Python basic learning tutorial: learn crawler from 0? Let crawlers satisfy your curiosity
Is it necessary to learn to crawl?
I think this is already an issue that does not need to be discussed.
Crawlers, "useful" and "fun"!
In this era when data is king, we need to get the data we need from this huge Internet. Crawlers are the best choice. Whether it is the past "search engine" or the popular "data analysis" nowadays, it is an indispensable means of obtaining data. After mastering the crawler, you see a lot of "interesting" things! No matter what technical direction you are, mastering this technology allows you to explore in the prosperous Internet and collect all kinds of data or files conveniently and quickly. In addition to being fun and interesting, crawlers are really useful. In fact, many companies also have requirements for crawlers when recruiting.
So if you want to learn web crawlers well, you need to master some basic knowledge:
- Basic knowledge of Python commonly used in web crawlers
- HTTP protocol communication principle (what kind of process is when we browse the web, and how is it formed?)
- HTML, CSS, and JS basics (to master the structure of the web page and locate specific elements from the web page)
With these foundations, you can start learning crawlers. Now learn crawlers, of course Python crawlers, this is the absolute mainstream at the moment.

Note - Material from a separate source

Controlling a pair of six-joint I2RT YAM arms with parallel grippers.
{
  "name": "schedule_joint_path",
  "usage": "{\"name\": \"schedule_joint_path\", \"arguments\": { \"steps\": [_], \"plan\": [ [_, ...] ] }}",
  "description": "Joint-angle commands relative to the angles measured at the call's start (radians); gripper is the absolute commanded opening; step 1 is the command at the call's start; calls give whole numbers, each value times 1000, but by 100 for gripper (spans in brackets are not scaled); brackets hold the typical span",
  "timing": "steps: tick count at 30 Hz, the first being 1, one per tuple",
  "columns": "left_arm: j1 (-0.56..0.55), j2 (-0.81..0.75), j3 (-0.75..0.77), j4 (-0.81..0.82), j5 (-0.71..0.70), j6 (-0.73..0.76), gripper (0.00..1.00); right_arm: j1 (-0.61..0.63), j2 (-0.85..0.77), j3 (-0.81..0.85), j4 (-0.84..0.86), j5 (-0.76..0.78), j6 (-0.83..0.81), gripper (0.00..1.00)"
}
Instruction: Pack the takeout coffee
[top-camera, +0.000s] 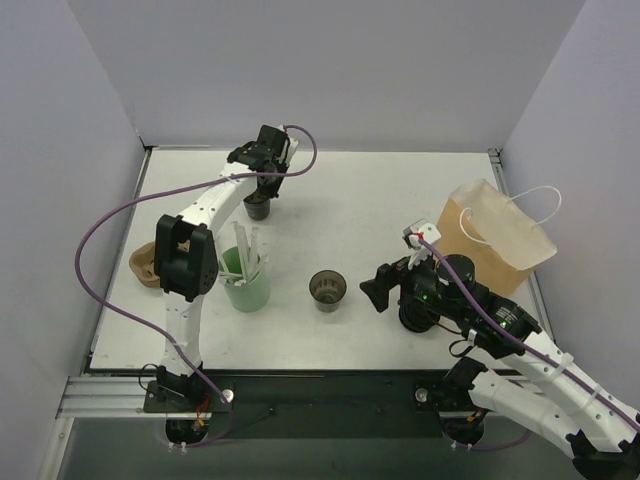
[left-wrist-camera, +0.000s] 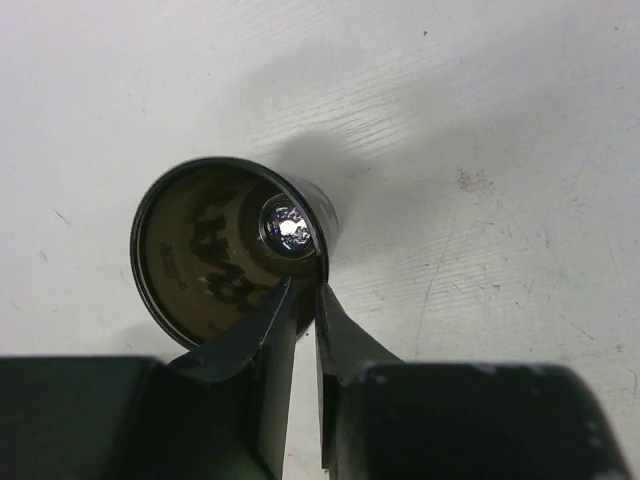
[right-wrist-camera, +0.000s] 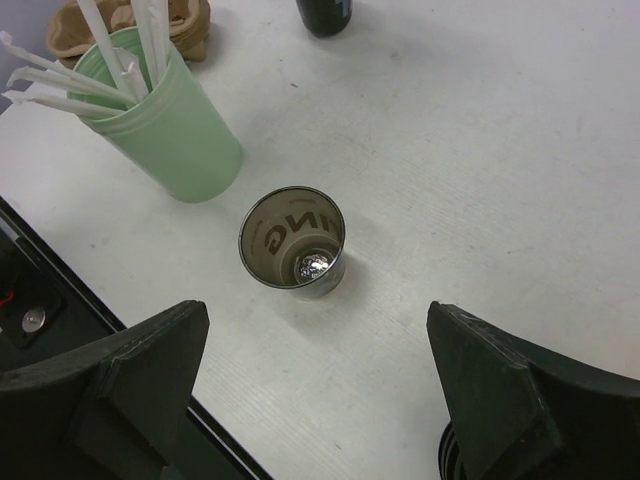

But many partners still have doubts!
- Should I learn crawler first when learning Python?
- How do I advance after learning the basics?
- What is the use after learning crawlers?
In the latest programming language rankings, Pyhton surpassed Java to become the first on the list. More and more programmers choose Python. Some even say that using Python is "future-oriented programming". Regarding the relationship between Python and "crawlers", of course, you need to master some basic knowledge of Python before learning crawlers.
But if you are just starting to learn Python and want to go deeper, after mastering the basics of Python, I recommend that you learn crawlers first instead of other directions. Why?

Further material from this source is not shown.